Here are our tips for travelling as a vegetarian in Bolivia.

Just Ask

Our first stop in Bolivia was the border town of Villazón. We had a few hours to kill before our onward bus to Tupiza so we wandered into a local eatery wondering what on earth we’d find to eat. We asked (in Spanish) if they had anything without meat. “Chicken” was the response. Er, no chicken either please. They ended up bringing us a big plate of rice, salad and fried potatoes. Exciting, no, but definitely passable.

We also managed to get good vegetarian food on our Tupiza Tours salt flats trip. We mentioned our dietary needs quite a few times just to be sure, and were specific that we don’t eat meat, chicken, ham or fish.

The ‘just ask’ advice doesn’t always work though. The women at the Sucre market stalls looked at me like I was crazy when I enquired about meat-free options.

Eat at Gringo Restaurants

Amazing pizza at Minuteman, Uyuni
Amazing pizza at Minuteman, Uyuni

It’s a sad truth that the easiest place to find vegetarian food in Bolivia is at the gringo restaurants you’ll find in every town on the tourist trail. It’s a shame because they are a lot more expensive than local eateries (around 30B for a main) and you miss out on the experience of trying local food, but often it’s your only option. Pizza and pasta is found everywhere, and if you are lucky you’ll find something more interesting.

Gringo highlights for us were the lentil burgers at Cafe de la Jungla in Rurrenabaque, vegetable ratatouille at Latina Cafe in Samaipata, vegetarian tacos at La Cueva, La Paz, pizza and other goodies at Minuteman Pizza, Uyuni and breakfast burritos at our guesthouse in Samaipata, La Posada del Sol.

Search for Veggie Lunch Places

Most big cities have vegetarian restaurants serving up set lunch menus. These can sometimes be dreadfully bland but are filling and cheap (10-17B). The best options we found were El Germen in Sucre and Namaste in La Paz.

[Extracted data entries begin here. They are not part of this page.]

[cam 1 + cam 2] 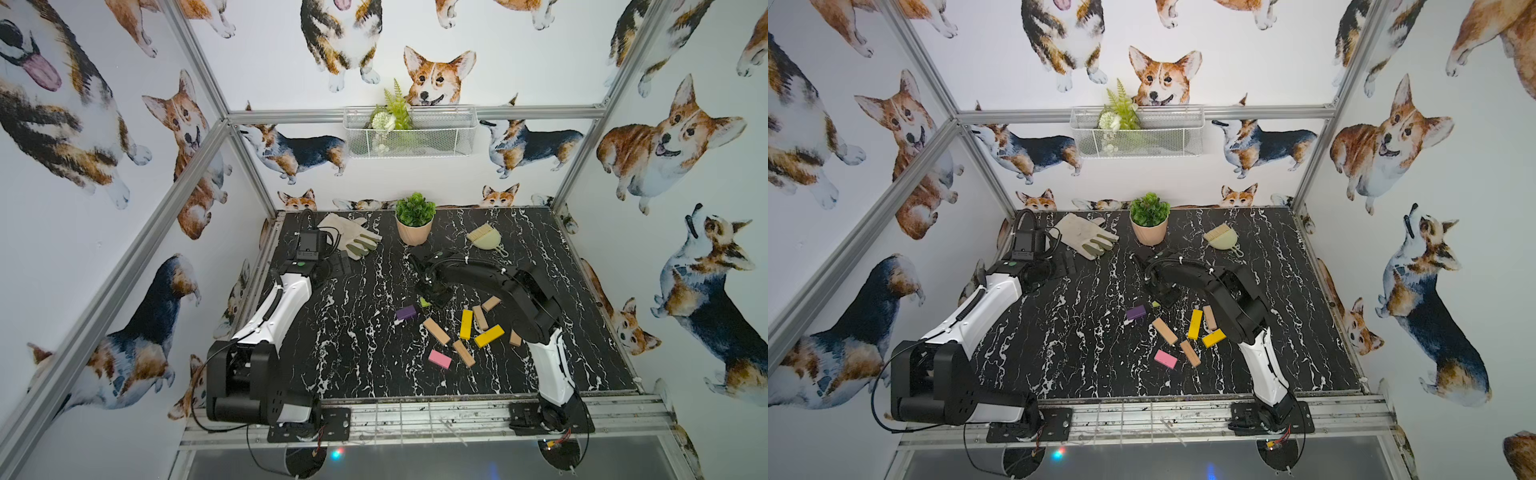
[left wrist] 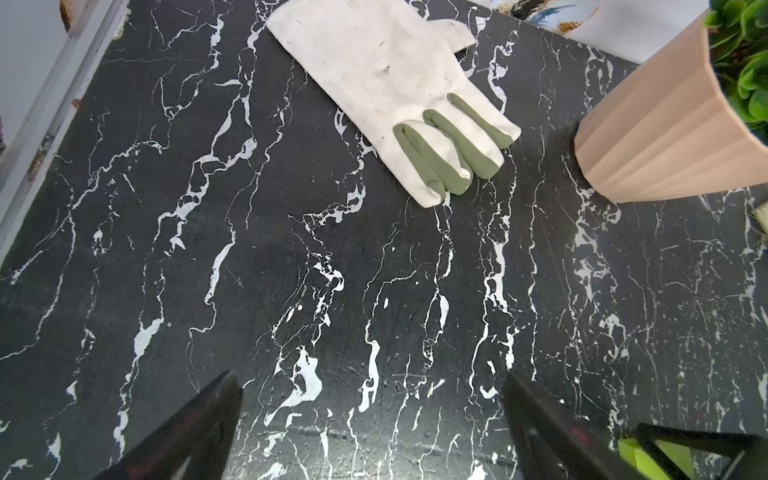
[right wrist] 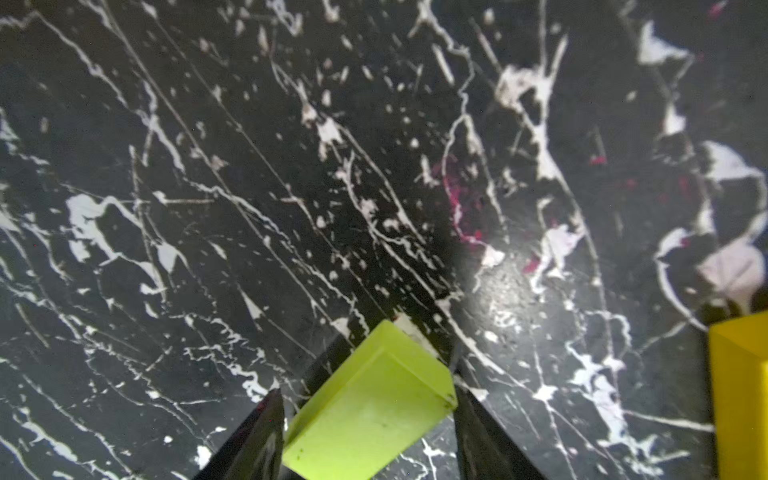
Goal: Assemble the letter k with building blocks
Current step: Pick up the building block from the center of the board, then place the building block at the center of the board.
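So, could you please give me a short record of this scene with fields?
left gripper: open, over bare table, near glove
right gripper: shut on lime block
loose blocks: purple block, pink block, two yellow blocks, five tan blocks, scattered flat by the right arm
letter k: no shape yet
other items: plant, brush at the far side
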Motion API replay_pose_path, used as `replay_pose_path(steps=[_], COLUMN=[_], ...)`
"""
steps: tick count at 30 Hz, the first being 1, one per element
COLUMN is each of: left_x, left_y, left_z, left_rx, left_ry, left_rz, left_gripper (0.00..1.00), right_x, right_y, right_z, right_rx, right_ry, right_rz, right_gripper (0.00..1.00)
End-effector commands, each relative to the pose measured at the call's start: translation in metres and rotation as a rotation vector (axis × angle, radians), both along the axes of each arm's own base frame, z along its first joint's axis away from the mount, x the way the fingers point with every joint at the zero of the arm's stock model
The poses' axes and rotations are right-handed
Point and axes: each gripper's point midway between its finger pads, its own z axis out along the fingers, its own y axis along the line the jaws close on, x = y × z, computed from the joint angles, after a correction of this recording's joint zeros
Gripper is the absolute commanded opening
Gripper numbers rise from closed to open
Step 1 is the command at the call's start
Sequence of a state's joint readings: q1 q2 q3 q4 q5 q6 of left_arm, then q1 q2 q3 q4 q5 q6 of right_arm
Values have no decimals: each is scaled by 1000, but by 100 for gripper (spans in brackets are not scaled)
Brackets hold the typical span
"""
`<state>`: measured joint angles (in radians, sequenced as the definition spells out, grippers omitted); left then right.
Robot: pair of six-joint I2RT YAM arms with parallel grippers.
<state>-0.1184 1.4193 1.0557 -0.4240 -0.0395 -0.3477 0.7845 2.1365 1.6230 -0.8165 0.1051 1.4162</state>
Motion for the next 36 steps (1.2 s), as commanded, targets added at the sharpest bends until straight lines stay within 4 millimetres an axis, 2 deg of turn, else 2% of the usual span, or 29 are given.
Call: replay_pose_path(steps=[1,2,5,9,15,20,24,27,32,36], left_x=[4,4,4,4,4,4,4,5,4,4], left_y=[0,0,0,1,2,2,1,1,1,1], left_z=[4,5,4,5,6,6,6,5,5,3], left_rx=[-3,-2,-2,4,7,9,3,2,8,14], left_ry=[-21,-22,-20,-22,-24,-25,-24,-20,-20,-16], left_rz=[10,11,11,15,20,20,19,19,22,19], left_gripper=[100,100,100,100,100,100,100,100,100,100], right_x=[-5,-7,-9,-12,-8,9,17,25,35,37], right_y=[-1,-1,-4,-9,-11,-7,4,26,64,82], right_z=[0,0,-1,0,6,27,42,49,48,43], right_rx=[23,22,15,-7,-41,-145,-150,-111,-133,-152], right_ry=[48,52,57,57,50,6,-37,-60,-53,-58], right_rz=[-149,-150,-161,-162,-98,165,315,405,571,637], right_gripper=[65,64,48,35,30,26,24,24,23,23])
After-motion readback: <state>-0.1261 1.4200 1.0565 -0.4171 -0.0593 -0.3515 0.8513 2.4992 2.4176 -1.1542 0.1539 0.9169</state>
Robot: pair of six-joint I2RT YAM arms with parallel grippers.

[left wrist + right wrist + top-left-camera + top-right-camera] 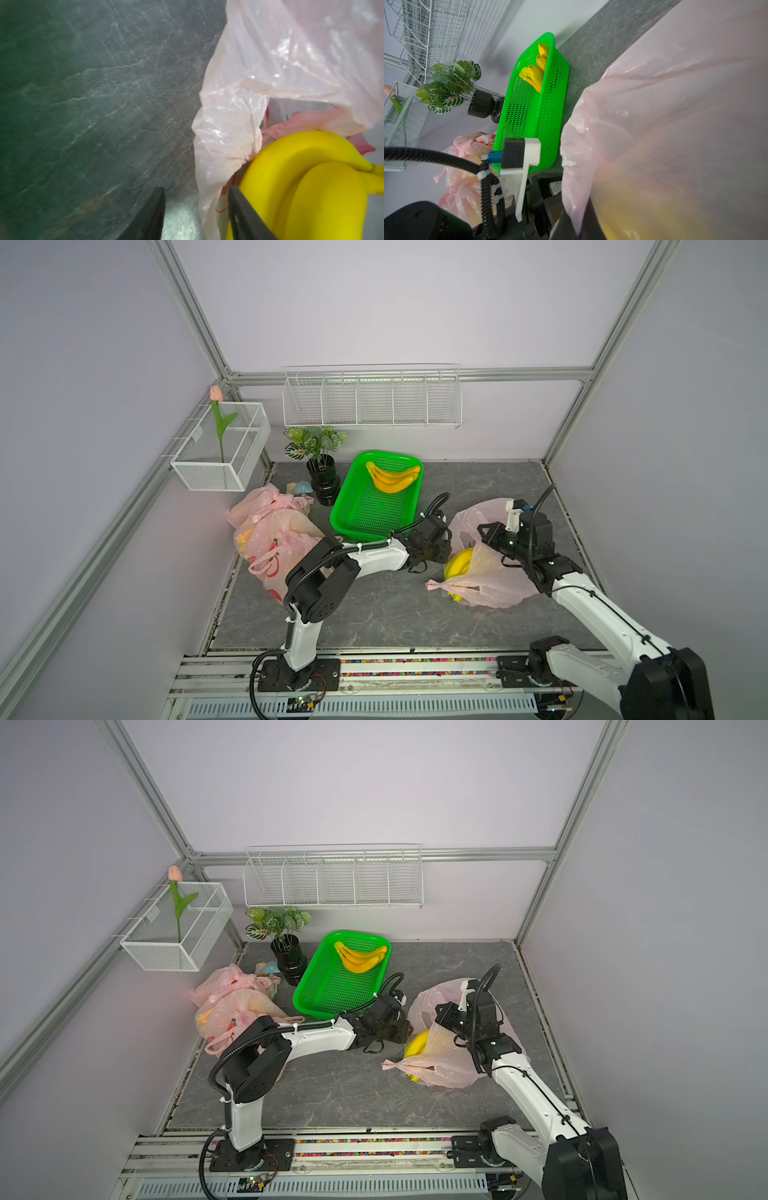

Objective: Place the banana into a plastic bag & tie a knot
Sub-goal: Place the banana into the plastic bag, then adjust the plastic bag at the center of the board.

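Note:
A bunch of yellow bananas (pixel 459 564) (pixel 417 1043) (pixel 301 187) sticks partly out of the mouth of a pink plastic bag (pixel 494 572) (pixel 449 1060) (pixel 259 72) (pixel 675 124) lying on the grey table at the right. My left gripper (pixel 440 556) (pixel 401 1031) (pixel 196 189) is at the bag's mouth. Its jaws stand apart, with a fold of the bag's edge between them and the bananas just outside one finger. My right gripper (pixel 484 531) (pixel 440 1011) (pixel 576 228) is shut on the bag's rim and holds it up. One twisted handle (pixel 436 585) lies on the table.
A green basket (pixel 370 510) behind the left gripper holds another banana bunch (pixel 392 479). Filled pink bags (pixel 270 531) lie at the left. A potted plant (pixel 320 472) stands at the back. Wire baskets (pixel 220 448) (pixel 372 400) hang on the walls.

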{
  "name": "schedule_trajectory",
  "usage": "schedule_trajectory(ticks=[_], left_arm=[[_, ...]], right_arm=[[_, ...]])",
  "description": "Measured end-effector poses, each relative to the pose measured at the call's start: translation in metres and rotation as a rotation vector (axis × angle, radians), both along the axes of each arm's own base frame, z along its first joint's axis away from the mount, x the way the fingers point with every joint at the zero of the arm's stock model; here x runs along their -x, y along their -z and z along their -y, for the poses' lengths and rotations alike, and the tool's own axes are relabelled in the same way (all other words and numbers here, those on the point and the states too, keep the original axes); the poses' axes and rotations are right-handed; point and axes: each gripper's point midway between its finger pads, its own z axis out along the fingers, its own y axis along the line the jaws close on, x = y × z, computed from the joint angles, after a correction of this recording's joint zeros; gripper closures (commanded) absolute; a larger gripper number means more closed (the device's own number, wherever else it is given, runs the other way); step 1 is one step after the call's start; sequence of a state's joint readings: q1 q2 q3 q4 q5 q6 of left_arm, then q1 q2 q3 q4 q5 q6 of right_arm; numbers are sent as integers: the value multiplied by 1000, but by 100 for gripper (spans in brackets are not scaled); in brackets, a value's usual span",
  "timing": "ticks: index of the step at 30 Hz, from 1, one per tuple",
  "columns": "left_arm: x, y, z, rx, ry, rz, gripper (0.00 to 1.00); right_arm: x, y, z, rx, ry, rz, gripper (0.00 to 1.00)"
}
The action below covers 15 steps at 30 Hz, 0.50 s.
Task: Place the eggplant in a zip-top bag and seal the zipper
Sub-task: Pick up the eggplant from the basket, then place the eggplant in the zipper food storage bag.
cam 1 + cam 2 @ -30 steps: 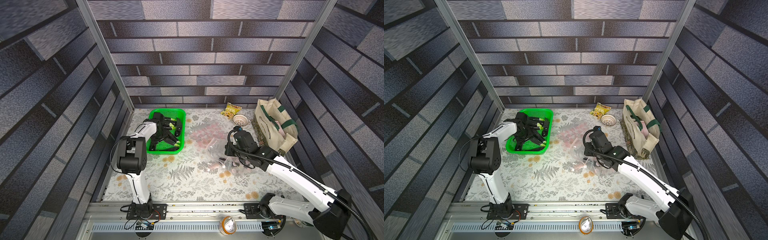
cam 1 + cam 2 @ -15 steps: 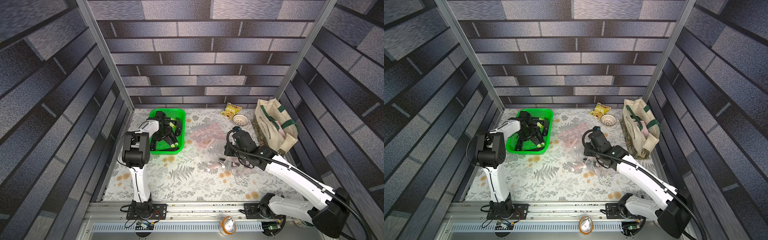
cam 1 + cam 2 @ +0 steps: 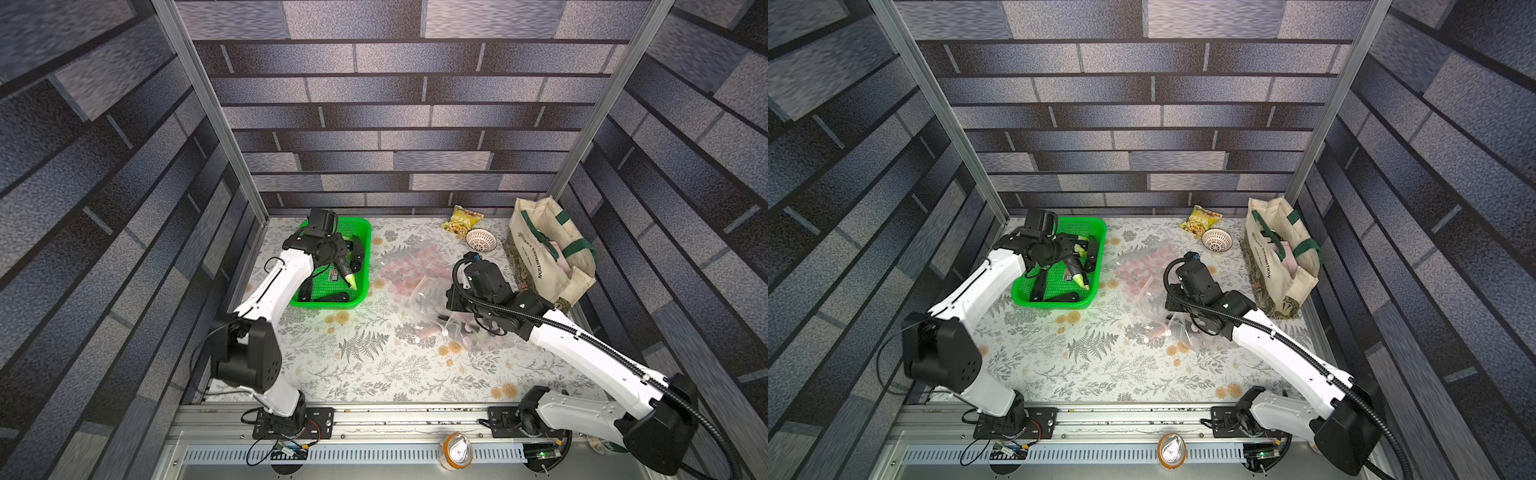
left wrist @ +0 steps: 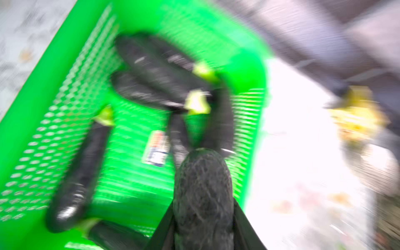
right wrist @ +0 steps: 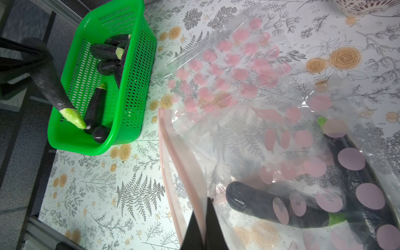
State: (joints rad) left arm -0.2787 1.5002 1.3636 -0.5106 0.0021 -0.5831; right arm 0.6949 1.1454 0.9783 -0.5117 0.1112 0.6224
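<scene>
The left wrist view is all smear: the green basket [image 4: 138,28], the loose eggplants [image 4: 80,173] in it, a sticker [image 4: 157,149] I cannot read. The gripped eggplant [image 4: 203,194] and left fingers [image 4: 244,236] run off the edge. The right fingers [image 5: 212,231] are cropped too, and hidden under the wrist in both top views. Pink dots on the bag [image 5: 238,134] veil the bagged eggplants [image 5: 255,201]; the bowl [image 5: 368,5] is cut off.

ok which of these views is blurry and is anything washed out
Left wrist view: heavy motion blur smears the green basket and its contents, only the held eggplant looks sharp, and the table beyond is blown out white. Right wrist view: sharp, with mild sheen on the zip-top bag. Both top views: sharp, evenly lit.
</scene>
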Motion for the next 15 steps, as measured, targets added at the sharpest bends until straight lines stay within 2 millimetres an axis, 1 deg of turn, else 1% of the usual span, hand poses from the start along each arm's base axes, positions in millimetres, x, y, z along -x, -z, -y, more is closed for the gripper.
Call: schedule_trajectory(ticks=[2,3,4,5,6,8,11,15], left_arm=[[22,-39,39,62,97,142,67],[34,-49,58,93,143,187,67],[46,-54,77,121,191,222,67],[57,-55,94,151,230,248,66],[64,-53,106,167,253,262,66],[76,-41,132,197,297,281,66],[89,-24,160,204,335,300,64],[94,-27,185,242,345,367,63]], right_arm=[[1,-6,-2,-33,-2,4,100],[3,-9,-3,-48,-5,7,100],[4,-13,-4,-63,-7,11,100],[4,-16,-5,-76,-9,14,100],[5,-18,-5,-86,-10,17,100],[7,-22,-6,-103,-13,19,100],[9,-25,-7,-123,-13,14,100],[10,-28,-10,-154,-14,5,100]])
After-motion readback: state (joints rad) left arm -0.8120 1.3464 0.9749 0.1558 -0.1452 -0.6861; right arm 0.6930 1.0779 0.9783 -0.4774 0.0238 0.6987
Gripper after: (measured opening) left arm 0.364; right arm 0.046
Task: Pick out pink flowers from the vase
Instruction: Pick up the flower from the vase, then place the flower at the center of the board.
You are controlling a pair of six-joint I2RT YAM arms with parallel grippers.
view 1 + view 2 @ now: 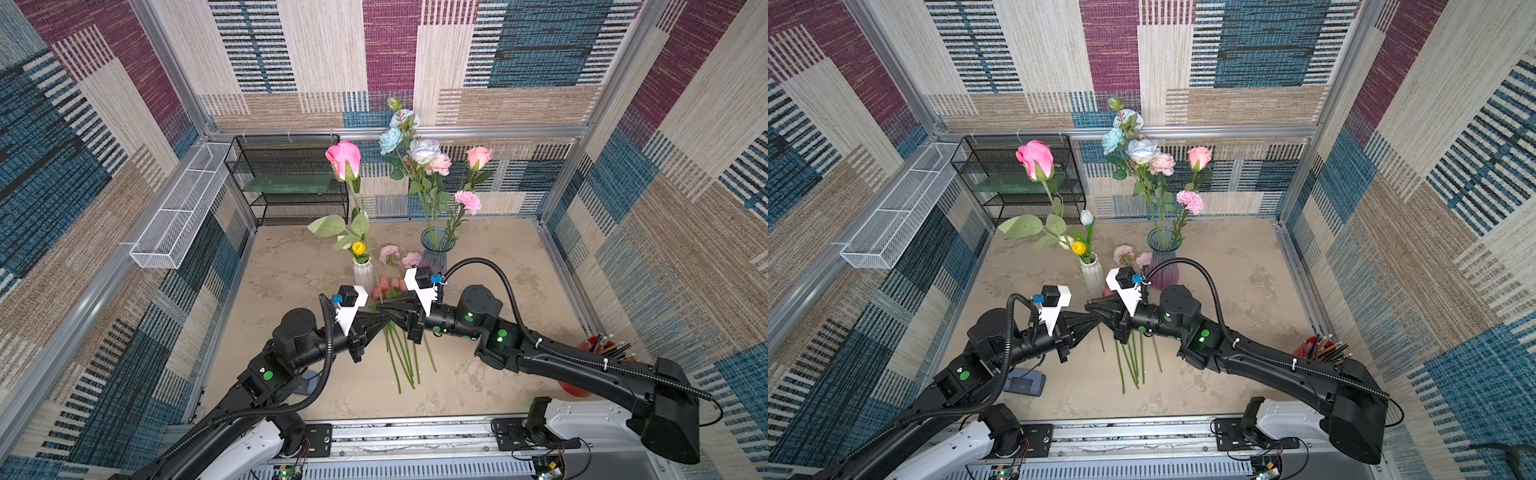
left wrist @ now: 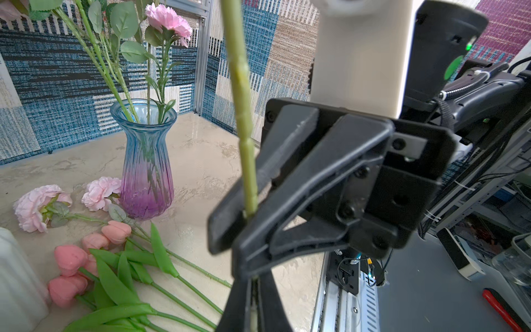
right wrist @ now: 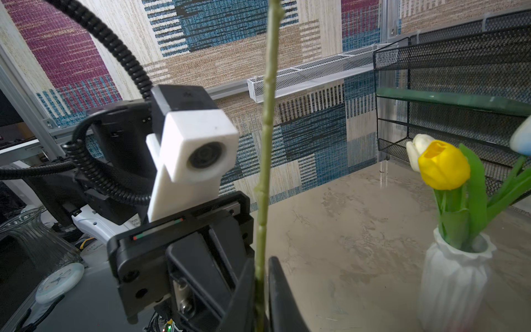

Have a look on Happy Cow for more options.

Papas Rellenas

Papas rellenas made during our cooking class
Papas rellenas made during our cooking class

We were happy to discover a traditional Bolivian food that is vegetarian friendly. Mashed potato is formed into a ball, stuffed with cheese (or egg or meat), fried in a batter and served with a spicy sauce. Very tasty and extremely cheap at 3B per potato.

These aren’t as easy to find as we would like but we did find a good place to try them in Sucre.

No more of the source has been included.